• [What to produce] The lines to reproduce run from the first one below to the line containing "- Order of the", both included. Reproduce them exactly and nothing else.

• [Data excerpt]
**********
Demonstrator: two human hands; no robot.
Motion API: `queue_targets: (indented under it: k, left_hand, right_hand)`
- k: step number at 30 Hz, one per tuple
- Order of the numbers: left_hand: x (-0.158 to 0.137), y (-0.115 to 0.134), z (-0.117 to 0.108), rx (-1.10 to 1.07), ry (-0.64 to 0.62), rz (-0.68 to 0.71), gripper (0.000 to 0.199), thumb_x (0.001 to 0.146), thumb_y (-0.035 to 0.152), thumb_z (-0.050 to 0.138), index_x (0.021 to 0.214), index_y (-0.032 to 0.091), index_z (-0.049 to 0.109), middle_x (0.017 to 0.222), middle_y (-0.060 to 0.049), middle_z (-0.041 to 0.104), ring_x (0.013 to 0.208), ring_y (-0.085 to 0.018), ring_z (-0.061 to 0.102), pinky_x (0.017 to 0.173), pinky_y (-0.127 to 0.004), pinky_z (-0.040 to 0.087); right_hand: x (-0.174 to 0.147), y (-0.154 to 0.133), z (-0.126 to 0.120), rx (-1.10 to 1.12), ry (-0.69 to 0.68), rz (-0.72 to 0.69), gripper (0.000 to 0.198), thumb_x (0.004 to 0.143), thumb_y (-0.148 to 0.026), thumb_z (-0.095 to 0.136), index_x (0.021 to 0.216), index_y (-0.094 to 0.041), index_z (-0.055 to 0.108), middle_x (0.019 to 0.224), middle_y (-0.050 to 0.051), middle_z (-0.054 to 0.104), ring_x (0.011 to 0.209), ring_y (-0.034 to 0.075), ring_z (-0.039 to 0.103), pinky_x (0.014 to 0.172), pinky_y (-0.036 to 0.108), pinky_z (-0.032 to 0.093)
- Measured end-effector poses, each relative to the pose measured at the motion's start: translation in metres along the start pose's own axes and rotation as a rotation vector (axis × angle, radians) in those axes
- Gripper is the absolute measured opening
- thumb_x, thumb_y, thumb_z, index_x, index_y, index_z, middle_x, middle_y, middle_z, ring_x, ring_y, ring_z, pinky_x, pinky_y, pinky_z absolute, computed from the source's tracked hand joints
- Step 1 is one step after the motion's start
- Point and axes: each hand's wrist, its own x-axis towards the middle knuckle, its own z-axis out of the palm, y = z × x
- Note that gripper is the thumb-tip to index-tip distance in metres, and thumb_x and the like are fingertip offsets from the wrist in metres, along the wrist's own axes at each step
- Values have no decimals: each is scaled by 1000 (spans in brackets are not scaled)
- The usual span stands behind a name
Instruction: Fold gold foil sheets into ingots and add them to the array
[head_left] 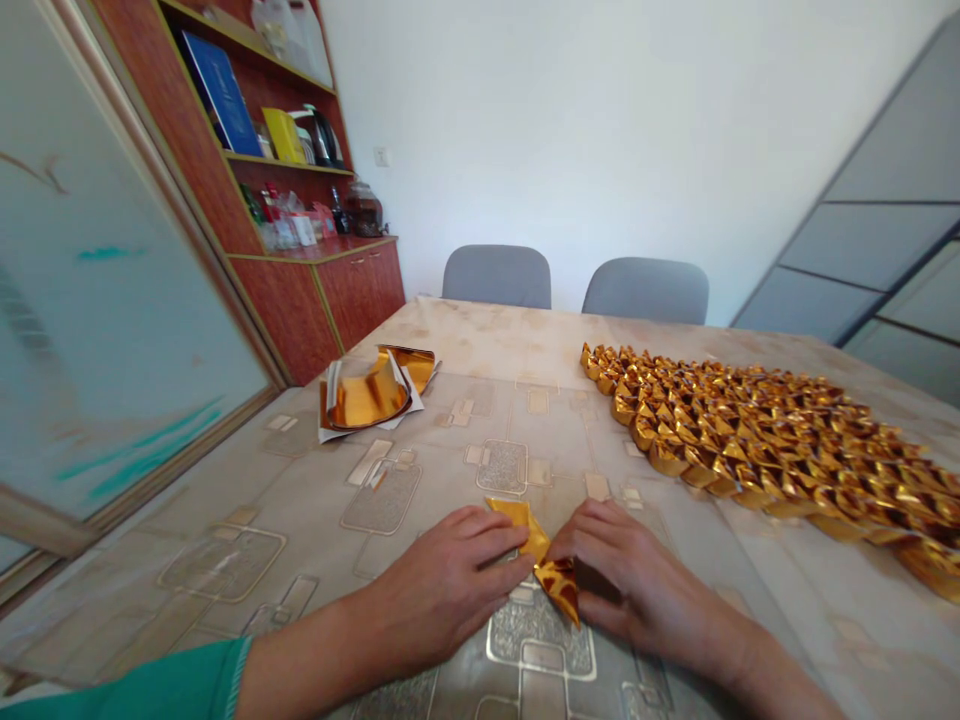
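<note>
A partly folded piece of gold foil paper [559,588] lies on the patterned tablecloth between my two hands. My left hand [472,570] presses its fingers on the foil's left and upper part. From the other side, my right hand [622,565] has its curled fingers on the foil's right edge. Pointed corners of the foil stick out above and below the fingers. My right fingertips are partly hidden behind the knuckles.
Rows of folded gold foil pieces [750,430] cover the table's right side. A stack of curved gold foil sheets [367,395] lies at the back left. Two grey chairs [496,275] stand beyond the table. A red-brown cabinet [352,290] is at the left.
</note>
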Motion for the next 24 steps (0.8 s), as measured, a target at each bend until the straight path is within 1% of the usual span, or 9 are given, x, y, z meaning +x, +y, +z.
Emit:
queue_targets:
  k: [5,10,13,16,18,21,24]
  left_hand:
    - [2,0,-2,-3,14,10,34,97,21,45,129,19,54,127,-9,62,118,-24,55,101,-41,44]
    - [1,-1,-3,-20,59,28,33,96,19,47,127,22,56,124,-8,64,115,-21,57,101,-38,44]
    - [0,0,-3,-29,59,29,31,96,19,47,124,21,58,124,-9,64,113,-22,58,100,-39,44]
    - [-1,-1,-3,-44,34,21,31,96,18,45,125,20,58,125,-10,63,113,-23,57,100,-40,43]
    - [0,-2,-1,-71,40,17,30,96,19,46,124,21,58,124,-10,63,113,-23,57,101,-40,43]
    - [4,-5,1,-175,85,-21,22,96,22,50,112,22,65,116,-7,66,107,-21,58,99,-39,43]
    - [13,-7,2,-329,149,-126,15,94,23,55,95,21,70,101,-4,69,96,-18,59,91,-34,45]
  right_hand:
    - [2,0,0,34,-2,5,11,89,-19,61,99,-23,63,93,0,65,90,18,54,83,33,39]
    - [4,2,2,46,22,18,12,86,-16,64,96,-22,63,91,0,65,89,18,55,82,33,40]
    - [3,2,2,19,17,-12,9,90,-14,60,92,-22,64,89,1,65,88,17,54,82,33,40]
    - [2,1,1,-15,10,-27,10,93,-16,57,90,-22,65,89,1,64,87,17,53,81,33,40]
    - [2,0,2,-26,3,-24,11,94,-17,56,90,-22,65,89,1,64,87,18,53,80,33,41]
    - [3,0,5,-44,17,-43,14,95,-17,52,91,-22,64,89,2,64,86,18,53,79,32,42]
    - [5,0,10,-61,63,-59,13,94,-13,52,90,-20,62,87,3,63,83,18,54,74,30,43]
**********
• [Solution for this exercise]
Demonstrator: two human hands; no robot.
Motion API: `queue_targets: (indented under it: k, left_hand, right_hand)`
- k: step number at 30 Hz, one per tuple
- Order of the numbers: left_hand: x (-0.158 to 0.137), y (-0.115 to 0.134), z (-0.117 to 0.108), rx (-1.10 to 1.07), ry (-0.64 to 0.62), rz (-0.68 to 0.71), gripper (0.000 to 0.199), thumb_x (0.001 to 0.146), thumb_y (-0.035 to 0.152), thumb_z (-0.050 to 0.138), index_x (0.021 to 0.214), index_y (-0.032 to 0.091), index_z (-0.049 to 0.109), middle_x (0.017 to 0.222), middle_y (-0.060 to 0.049), middle_z (-0.041 to 0.104), ring_x (0.013 to 0.208), ring_y (-0.085 to 0.018), ring_z (-0.061 to 0.102), pinky_x (0.017 to 0.173), pinky_y (-0.127 to 0.004), pinky_z (-0.040 to 0.087); right_hand: x (-0.174 to 0.147), y (-0.154 to 0.133), z (-0.126 to 0.120), rx (-1.10 to 1.12), ry (-0.69 to 0.68), rz (-0.72 to 0.69), gripper (0.000 to 0.198), thumb_x (0.004 to 0.143), thumb_y (-0.148 to 0.026), thumb_z (-0.095 to 0.136), index_x (0.021 to 0.216), index_y (-0.094 to 0.041), index_z (-0.055 to 0.108), middle_x (0.019 to 0.224), middle_y (-0.050 to 0.051), middle_z (-0.054 to 0.104), ring_x (0.011 to 0.209), ring_y (-0.034 to 0.075), ring_z (-0.039 to 0.103), pinky_x (0.014 to 0.172), pinky_y (-0.036 to 0.108), pinky_z (-0.032 to 0.093)

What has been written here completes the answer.